▶ TASK OBJECTIVE: Which lines below fall between the one containing "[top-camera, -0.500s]" and the one containing "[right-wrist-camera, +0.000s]"? Repeat them exactly, counting both of those lines, and add nothing else.

▶ DATA FOR THIS EXERCISE:
┄┄┄┄┄┄┄┄┄┄

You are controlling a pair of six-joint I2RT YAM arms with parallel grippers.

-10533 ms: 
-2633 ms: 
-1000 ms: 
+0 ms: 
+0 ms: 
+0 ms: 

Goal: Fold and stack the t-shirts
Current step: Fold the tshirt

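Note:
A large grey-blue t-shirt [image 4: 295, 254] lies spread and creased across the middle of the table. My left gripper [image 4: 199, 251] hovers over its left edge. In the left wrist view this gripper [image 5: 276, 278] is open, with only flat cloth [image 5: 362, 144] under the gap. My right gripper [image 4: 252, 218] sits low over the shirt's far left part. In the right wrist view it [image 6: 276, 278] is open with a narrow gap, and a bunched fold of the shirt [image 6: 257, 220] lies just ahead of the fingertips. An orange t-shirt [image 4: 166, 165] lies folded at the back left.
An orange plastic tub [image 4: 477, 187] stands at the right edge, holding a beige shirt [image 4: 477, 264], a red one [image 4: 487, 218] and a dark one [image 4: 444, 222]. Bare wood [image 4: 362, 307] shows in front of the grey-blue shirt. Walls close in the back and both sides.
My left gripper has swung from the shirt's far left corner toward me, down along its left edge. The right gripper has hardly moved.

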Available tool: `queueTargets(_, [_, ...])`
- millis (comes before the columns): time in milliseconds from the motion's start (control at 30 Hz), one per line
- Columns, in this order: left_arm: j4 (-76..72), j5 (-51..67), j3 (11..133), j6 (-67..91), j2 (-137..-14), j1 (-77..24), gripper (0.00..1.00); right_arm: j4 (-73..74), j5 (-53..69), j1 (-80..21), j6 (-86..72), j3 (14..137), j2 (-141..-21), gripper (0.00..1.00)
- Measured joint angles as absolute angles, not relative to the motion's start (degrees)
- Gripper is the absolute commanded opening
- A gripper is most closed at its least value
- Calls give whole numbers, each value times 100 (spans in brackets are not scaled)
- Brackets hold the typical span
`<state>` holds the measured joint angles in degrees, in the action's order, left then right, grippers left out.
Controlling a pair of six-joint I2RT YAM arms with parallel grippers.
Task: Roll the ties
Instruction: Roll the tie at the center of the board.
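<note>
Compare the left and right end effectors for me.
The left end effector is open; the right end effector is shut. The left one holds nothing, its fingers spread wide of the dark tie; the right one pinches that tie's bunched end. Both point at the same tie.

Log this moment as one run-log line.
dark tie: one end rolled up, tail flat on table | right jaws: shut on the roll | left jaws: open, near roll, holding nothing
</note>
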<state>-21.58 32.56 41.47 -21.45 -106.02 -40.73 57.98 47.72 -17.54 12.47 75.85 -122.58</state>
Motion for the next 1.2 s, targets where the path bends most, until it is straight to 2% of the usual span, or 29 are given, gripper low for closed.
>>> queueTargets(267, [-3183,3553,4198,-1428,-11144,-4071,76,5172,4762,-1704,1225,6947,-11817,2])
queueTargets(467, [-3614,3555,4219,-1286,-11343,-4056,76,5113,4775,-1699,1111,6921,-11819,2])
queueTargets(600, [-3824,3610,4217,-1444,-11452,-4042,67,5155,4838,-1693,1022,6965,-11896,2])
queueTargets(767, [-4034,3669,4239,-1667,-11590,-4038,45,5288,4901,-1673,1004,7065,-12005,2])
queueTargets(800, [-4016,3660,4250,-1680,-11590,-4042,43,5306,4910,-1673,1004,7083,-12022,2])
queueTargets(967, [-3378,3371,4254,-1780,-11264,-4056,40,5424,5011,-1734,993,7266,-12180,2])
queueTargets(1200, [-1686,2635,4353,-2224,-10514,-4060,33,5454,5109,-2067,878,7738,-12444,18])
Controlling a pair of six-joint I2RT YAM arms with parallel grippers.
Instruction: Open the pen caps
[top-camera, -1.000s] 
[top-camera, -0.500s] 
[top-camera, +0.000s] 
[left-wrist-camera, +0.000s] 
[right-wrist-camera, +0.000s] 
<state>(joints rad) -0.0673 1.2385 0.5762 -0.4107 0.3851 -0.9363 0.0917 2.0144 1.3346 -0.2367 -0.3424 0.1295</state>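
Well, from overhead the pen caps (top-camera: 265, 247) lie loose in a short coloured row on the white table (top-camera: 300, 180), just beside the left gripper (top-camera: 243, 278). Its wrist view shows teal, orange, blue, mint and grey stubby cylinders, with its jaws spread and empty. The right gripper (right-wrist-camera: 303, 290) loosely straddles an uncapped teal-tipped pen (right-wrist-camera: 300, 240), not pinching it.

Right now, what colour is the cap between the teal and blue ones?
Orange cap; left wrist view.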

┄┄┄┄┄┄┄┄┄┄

▶ WRITTEN RESPONSE:
[top-camera, -0.500s] 
[top-camera, +0.000s] 
[left-wrist-camera, +0.000s] 
[right-wrist-camera, +0.000s] 

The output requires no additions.